# [Source material]
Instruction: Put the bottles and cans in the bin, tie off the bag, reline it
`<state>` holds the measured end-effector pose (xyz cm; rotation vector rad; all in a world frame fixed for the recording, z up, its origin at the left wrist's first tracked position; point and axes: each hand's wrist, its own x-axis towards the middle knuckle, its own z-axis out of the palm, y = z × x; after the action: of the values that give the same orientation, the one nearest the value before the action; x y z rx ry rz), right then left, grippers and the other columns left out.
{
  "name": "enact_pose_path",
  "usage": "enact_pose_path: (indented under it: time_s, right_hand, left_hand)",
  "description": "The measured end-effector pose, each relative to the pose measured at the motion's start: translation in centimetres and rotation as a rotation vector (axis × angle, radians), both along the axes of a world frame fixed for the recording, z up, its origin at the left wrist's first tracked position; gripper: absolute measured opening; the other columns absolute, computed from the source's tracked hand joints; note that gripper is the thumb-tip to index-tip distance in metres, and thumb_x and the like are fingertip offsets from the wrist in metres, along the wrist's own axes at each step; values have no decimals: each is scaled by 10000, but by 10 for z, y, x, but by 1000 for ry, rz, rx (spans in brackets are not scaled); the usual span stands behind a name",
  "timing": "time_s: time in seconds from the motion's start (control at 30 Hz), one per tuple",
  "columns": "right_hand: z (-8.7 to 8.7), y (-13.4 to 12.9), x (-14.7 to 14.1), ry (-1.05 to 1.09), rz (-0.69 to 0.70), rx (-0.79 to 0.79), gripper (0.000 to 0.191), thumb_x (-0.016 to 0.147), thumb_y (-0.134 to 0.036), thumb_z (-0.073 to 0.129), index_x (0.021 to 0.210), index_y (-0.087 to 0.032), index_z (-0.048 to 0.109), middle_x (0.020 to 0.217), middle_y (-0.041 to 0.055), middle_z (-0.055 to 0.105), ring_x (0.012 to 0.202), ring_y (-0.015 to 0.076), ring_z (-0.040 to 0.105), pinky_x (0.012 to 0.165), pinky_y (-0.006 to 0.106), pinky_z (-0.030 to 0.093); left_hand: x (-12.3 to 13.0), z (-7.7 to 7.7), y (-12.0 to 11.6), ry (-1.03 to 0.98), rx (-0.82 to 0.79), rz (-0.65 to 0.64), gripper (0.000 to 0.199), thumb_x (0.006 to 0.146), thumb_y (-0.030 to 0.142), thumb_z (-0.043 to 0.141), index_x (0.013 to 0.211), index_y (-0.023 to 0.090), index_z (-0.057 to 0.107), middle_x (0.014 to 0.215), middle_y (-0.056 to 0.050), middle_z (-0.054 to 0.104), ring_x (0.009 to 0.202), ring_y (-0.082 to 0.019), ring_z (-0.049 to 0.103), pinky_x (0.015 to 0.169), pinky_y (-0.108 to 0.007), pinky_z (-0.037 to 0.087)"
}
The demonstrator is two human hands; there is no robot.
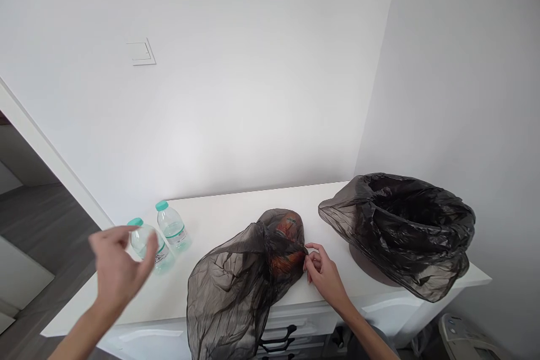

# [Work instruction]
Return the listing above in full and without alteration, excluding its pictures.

# [Solution to this exercise]
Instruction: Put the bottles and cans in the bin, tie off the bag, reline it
`<state>` holds the measured end-effector pose (xyz cm; rotation vector rad; all in a world frame fixed for the recording, z up, its origin at the left wrist's first tracked position; point and axes: each hand's wrist, its own x-axis towards the middle knuckle, its own z-axis out of the palm, y = z × x; after the action: of the values that give the same orientation, the one nearest the value before the action; x y z rx ry rz), right then left, grippers and the other columns left out.
{
  "name": "enact_pose_path",
  "usage": "enact_pose_path: (indented under it: time_s, right_hand, left_hand)",
  "description": "The measured end-effector pose, each relative to the pose measured at the motion's start: translation in centimetres and rotation as a rotation vector (axis × angle, radians), both along the axes of a world frame fixed for the recording, z up, its origin at the left wrist's first tracked position; gripper: absolute measured opening; the other columns absolute, computed from the source's tracked hand joints; note that gripper is the thumb-tip to index-tip distance in metres, and thumb_x and the like are fingertip offsets from the wrist in metres, along the wrist's own axes at each step; values have no decimals: each is scaled by 10000, but by 10 for z, y, x, but by 1000 for ry, rz, rx (spans in brackets are not scaled); the usual span stands behind a name",
  "timing": "time_s: time in seconds from the motion's start (control at 30 Hz), one per tuple",
  "columns": "right_hand: z (-8.7 to 8.7), y (-13.4 to 12.9), x (-14.7 to 14.1), ry (-1.05 to 1.09), rz (-0.69 to 0.70), rx (-0.79 to 0.79), gripper (0.000 to 0.191), thumb_x (-0.016 to 0.147), thumb_y (-0.134 to 0.036), thumb_z (-0.073 to 0.129), index_x (0.021 to 0.210), index_y (-0.087 to 0.032), index_z (-0.048 to 0.109), middle_x (0.020 to 0.217), middle_y (-0.041 to 0.055), middle_z (-0.055 to 0.105), ring_x (0.012 to 0.202), ring_y (-0.015 to 0.076), ring_z (-0.040 to 0.105), pinky_x (0.012 to 0.165), pinky_y (-0.006 to 0.106), pinky_z (-0.030 to 0.093); left_hand: x (-12.3 to 13.0), z (-7.7 to 7.7), y (-12.0 to 11.6), ry (-1.03 to 0.98), rx (-0.82 to 0.79), rz (-0.65 to 0.64), gripper (0.000 to 0.199), thumb_x (0.006 to 0.146), thumb_y (-0.030 to 0.142), thumb_z (-0.043 to 0.141), index_x (0.013 to 0.211), index_y (-0.023 to 0.090), index_z (-0.057 to 0.107), middle_x (0.014 to 0.215), middle_y (-0.056 to 0.050), middle_z (-0.054 to 0.104), ring_x (0.009 to 0.202), ring_y (-0.082 to 0.019), ring_z (-0.049 to 0.103), pinky_x (0.015 to 0.169), pinky_y (-0.108 to 0.007), pinky_z (-0.037 to 0.087)"
}
The demonstrator is two human hands; there is no robot.

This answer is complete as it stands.